_Task prompt:_ Copy exactly the lines of the records below, and only those lines, beginning with the line that contains "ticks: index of" and ending with the line that contains "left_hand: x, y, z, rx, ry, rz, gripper".

_Input material:_

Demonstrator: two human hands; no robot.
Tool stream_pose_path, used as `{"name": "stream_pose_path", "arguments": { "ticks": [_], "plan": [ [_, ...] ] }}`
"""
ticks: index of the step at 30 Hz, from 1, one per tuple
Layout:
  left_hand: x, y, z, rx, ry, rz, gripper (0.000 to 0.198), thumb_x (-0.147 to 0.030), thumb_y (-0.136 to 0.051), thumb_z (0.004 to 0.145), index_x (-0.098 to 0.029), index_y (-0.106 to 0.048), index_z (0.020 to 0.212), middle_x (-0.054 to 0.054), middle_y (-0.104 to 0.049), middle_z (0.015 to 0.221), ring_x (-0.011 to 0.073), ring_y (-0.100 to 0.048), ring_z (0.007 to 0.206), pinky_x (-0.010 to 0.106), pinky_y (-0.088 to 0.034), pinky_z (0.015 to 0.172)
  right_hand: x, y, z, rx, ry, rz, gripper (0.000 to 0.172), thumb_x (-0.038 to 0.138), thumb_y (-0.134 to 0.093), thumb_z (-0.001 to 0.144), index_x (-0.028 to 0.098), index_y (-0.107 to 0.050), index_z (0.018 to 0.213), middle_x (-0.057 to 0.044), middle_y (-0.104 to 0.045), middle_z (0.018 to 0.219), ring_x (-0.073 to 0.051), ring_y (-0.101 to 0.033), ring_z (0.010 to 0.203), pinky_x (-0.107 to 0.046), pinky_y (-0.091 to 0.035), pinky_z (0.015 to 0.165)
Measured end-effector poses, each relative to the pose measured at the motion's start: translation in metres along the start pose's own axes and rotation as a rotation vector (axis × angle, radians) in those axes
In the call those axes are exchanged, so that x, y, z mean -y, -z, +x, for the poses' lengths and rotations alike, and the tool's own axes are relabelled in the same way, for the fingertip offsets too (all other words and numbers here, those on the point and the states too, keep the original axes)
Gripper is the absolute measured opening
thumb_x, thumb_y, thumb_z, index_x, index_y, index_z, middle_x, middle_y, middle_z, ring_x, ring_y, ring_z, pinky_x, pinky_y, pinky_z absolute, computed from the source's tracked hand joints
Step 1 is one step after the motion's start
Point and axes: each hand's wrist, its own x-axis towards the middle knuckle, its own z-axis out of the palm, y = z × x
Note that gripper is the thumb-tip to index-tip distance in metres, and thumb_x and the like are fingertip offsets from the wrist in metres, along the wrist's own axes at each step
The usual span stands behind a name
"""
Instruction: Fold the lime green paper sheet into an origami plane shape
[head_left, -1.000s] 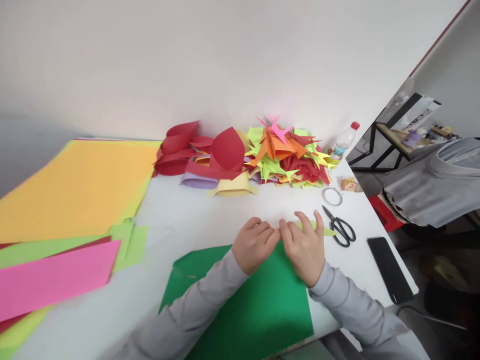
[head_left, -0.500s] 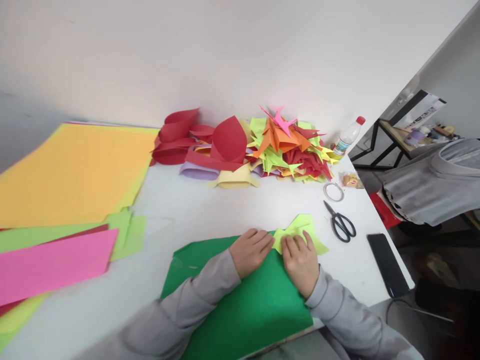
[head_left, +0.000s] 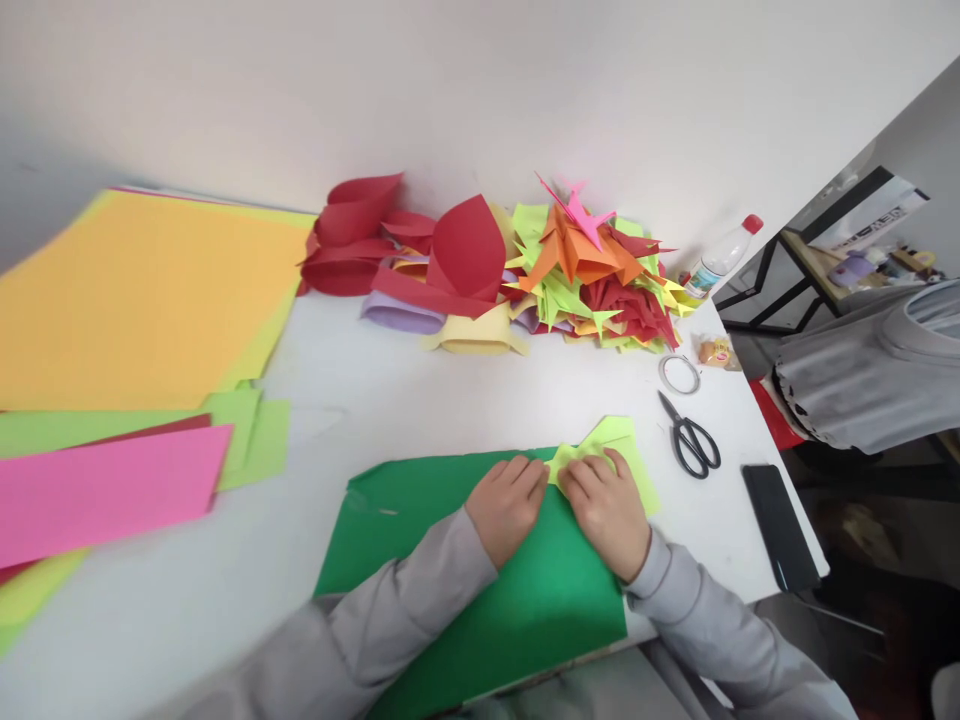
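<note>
A yellow-green sheet of folded paper point(head_left: 619, 437) lies over the far right edge of a large green sheet point(head_left: 435, 490). My left hand point(head_left: 510, 503) is closed, its fingertips pinching the paper's narrow left end. Close beside it, my right hand point(head_left: 606, 505) has its fingers curled and pressed on the middle of the same paper. The paper's wider right part sticks out past the right hand and shows creases. Both sets of fingertips are partly hidden.
Black-handled scissors point(head_left: 690, 440), a tape roll point(head_left: 679, 374) and a phone point(head_left: 780, 528) lie to the right. Behind are folded paper pieces point(head_left: 577, 260), rolled red paper point(head_left: 469, 250) and a bottle point(head_left: 720, 258). Large coloured sheets point(head_left: 165, 300) cover the left side.
The camera view has tilted slightly, so the background sits higher. My hands keep hold of the yellow-green paper, the right one's fingers more curled over it.
</note>
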Motion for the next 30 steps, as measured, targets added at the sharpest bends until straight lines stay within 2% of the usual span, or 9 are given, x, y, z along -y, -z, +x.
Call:
{"name": "stream_pose_path", "arguments": {
  "ticks": [6,10,14,16,21,22,24,26,30],
  "plan": [
    [-0.002,-0.001,-0.001,0.006,0.052,-0.049,0.026,-0.011,-0.04,0.094,-0.012,-0.065,0.087,0.009,-0.062,0.082,0.0204,-0.053,0.073,0.034,-0.043,0.062,0.002,0.001,-0.004,-0.032,-0.019,-0.017,0.027,0.012,-0.04,0.096,0.015,-0.064,0.084,-0.008,-0.064,0.089,-0.021,-0.051,0.083,-0.038,-0.038,0.079],
    [-0.003,0.001,0.001,-0.014,0.056,-0.061,0.025,-0.013,-0.041,0.094,-0.013,-0.066,0.089,0.008,-0.061,0.078,0.0201,-0.053,0.074,0.034,-0.043,0.063,-0.003,0.006,0.001,0.046,-0.021,0.014,0.024,0.01,-0.044,0.094,0.016,-0.064,0.083,-0.006,-0.064,0.083,-0.019,-0.052,0.08,-0.036,-0.037,0.078],
    [-0.001,0.003,0.005,-0.037,0.119,-0.084,0.022,-0.02,-0.048,0.093,-0.015,-0.067,0.085,0.007,-0.062,0.078,0.0203,-0.053,0.075,0.034,-0.043,0.065,-0.013,0.02,0.019,0.231,-0.03,0.021,0.021,0.01,-0.051,0.09,0.018,-0.064,0.075,-0.004,-0.065,0.074,-0.019,-0.055,0.074,-0.035,-0.035,0.073],
    [0.001,0.004,0.007,-0.028,0.177,-0.169,0.023,-0.022,-0.049,0.093,-0.016,-0.069,0.083,0.008,-0.062,0.078,0.0202,-0.051,0.074,0.034,-0.043,0.066,-0.022,0.027,0.034,0.371,-0.013,0.036,0.02,0.01,-0.053,0.088,0.017,-0.064,0.073,-0.004,-0.066,0.073,-0.019,-0.058,0.074,-0.034,-0.036,0.071],
    [0.007,0.001,0.011,0.056,0.392,-0.346,0.027,-0.027,-0.051,0.091,-0.022,-0.074,0.078,0.007,-0.061,0.08,0.0199,-0.051,0.075,0.035,-0.043,0.068,-0.051,0.032,0.087,0.796,0.029,0.203,0.016,0.013,-0.059,0.085,0.019,-0.073,0.091,-0.006,-0.072,0.083,-0.018,-0.064,0.078,-0.028,-0.039,0.066],
    [0.008,0.0,0.011,0.07,0.443,-0.359,0.027,-0.028,-0.052,0.09,-0.024,-0.075,0.077,0.006,-0.062,0.081,0.0201,-0.052,0.075,0.035,-0.043,0.068,-0.056,0.031,0.097,0.858,0.059,0.247,0.014,0.015,-0.064,0.082,0.02,-0.073,0.091,-0.003,-0.073,0.082,-0.016,-0.064,0.076,-0.025,-0.039,0.064],
    [0.008,-0.001,0.012,0.102,0.541,-0.389,0.023,-0.031,-0.057,0.086,-0.026,-0.077,0.076,0.006,-0.062,0.083,0.0205,-0.053,0.077,0.036,-0.043,0.069,-0.063,0.026,0.115,0.936,0.1,0.296,0.013,0.016,-0.073,0.074,0.02,-0.074,0.086,0.002,-0.072,0.076,-0.011,-0.063,0.069,-0.019,-0.04,0.061],
    [0.008,-0.001,0.013,0.134,0.632,-0.432,0.018,-0.032,-0.062,0.082,-0.028,-0.077,0.074,0.005,-0.063,0.087,0.0209,-0.054,0.079,0.037,-0.044,0.071,-0.066,0.021,0.125,0.97,0.114,0.306,0.014,0.015,-0.077,0.07,0.019,-0.075,0.083,0.003,-0.072,0.072,-0.01,-0.063,0.067,-0.017,-0.04,0.058],
    [0.004,-0.001,0.017,0.169,0.765,-0.475,0.013,-0.031,-0.066,0.077,-0.028,-0.076,0.069,0.003,-0.064,0.095,0.0228,-0.056,0.086,0.038,-0.044,0.074,-0.062,0.022,0.123,0.955,0.117,0.273,0.014,0.014,-0.075,0.071,0.019,-0.075,0.084,0.001,-0.072,0.075,-0.013,-0.065,0.072,-0.019,-0.04,0.059]
  ]
}}
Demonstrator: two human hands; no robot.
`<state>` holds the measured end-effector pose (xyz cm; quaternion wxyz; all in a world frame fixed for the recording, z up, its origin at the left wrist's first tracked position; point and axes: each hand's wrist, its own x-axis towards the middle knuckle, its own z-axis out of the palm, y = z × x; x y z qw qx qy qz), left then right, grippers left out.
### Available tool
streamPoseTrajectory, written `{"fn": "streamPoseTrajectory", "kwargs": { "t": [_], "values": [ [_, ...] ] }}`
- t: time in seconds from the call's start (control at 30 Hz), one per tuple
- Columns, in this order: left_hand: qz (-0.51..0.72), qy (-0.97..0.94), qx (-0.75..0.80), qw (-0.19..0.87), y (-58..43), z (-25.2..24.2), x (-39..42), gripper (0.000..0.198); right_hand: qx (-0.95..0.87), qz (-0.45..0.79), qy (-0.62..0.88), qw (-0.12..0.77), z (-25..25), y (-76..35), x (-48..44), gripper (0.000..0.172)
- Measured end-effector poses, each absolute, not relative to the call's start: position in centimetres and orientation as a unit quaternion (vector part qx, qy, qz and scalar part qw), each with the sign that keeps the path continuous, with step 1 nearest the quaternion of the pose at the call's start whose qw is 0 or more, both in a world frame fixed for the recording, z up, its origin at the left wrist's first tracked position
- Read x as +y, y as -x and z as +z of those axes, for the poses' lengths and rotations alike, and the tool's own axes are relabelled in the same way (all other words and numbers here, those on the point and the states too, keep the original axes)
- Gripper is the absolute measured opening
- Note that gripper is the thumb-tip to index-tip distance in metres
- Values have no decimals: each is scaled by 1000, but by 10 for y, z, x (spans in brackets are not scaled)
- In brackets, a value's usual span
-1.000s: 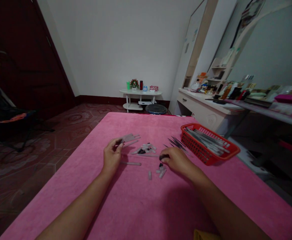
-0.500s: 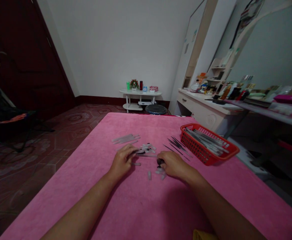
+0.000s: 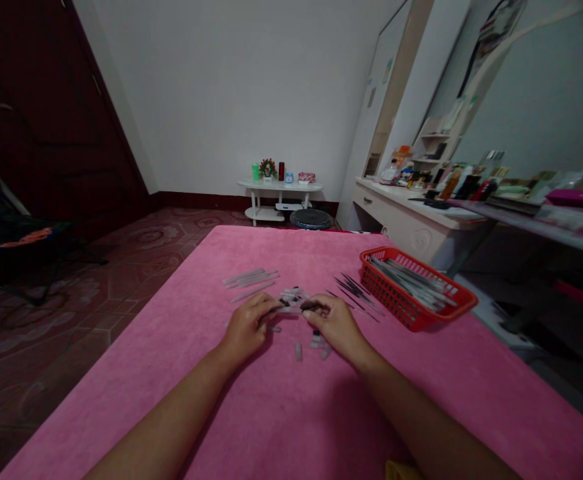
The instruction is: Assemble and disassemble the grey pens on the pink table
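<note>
My left hand (image 3: 247, 328) is closed around one end of a pale, slim pen barrel (image 3: 289, 311), which lies level between my two hands. At the barrel's other end, my right hand (image 3: 335, 328) pinches a small dark piece (image 3: 311, 306), partly hidden by the fingers. Just beyond the hands is a heap of short whitish caps (image 3: 295, 293), some with black ends. Nearer to me lie a single pale cap (image 3: 298, 351) and a few more caps (image 3: 324, 349) beside my right hand.
Several pale pen barrels (image 3: 251, 276) lie at the left on the pink cloth (image 3: 251, 413). Thin dark rods (image 3: 353, 288), like pen refills, lie to the right. Beside them a red plastic basket (image 3: 405, 313) holds many grey pens (image 3: 416, 283).
My right hand has moved left and slightly up, bringing the dark piece to the end of the pen barrel. The caps it partly covered now show more. My left hand has barely moved.
</note>
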<state>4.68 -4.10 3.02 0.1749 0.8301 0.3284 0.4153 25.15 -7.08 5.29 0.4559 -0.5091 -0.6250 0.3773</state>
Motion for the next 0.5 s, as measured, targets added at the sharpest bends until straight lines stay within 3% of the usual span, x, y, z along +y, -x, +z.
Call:
{"fn": "streamPoseTrajectory", "kwargs": {
  "t": [0.17,0.5],
  "values": [
    [404,-839,324,168,-48,31,-43,30,-592,393,511,484,50,-246,-72,15],
    [389,-848,322,160,-50,31,-46,33,-643,330,524,451,49,-245,-74,14]
  ]
}}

_Solution to this problem:_
ticks: index of the step at 30 Hz, from 1, one per tuple
Layout:
  left_hand: x, y, z, rx, ry, rz, gripper (0.000 to 0.198), thumb_x (-0.147 to 0.030), thumb_y (-0.136 to 0.051), thumb_z (0.004 to 0.145), index_x (-0.098 to 0.029), index_y (-0.106 to 0.048), index_z (0.020 to 0.212), middle_x (-0.054 to 0.054), middle_y (-0.104 to 0.049), middle_z (0.015 to 0.221), ring_x (-0.011 to 0.073), ring_y (-0.100 to 0.048), ring_z (0.007 to 0.206), pinky_x (-0.010 to 0.106), pinky_y (-0.088 to 0.034), pinky_z (0.015 to 0.172)

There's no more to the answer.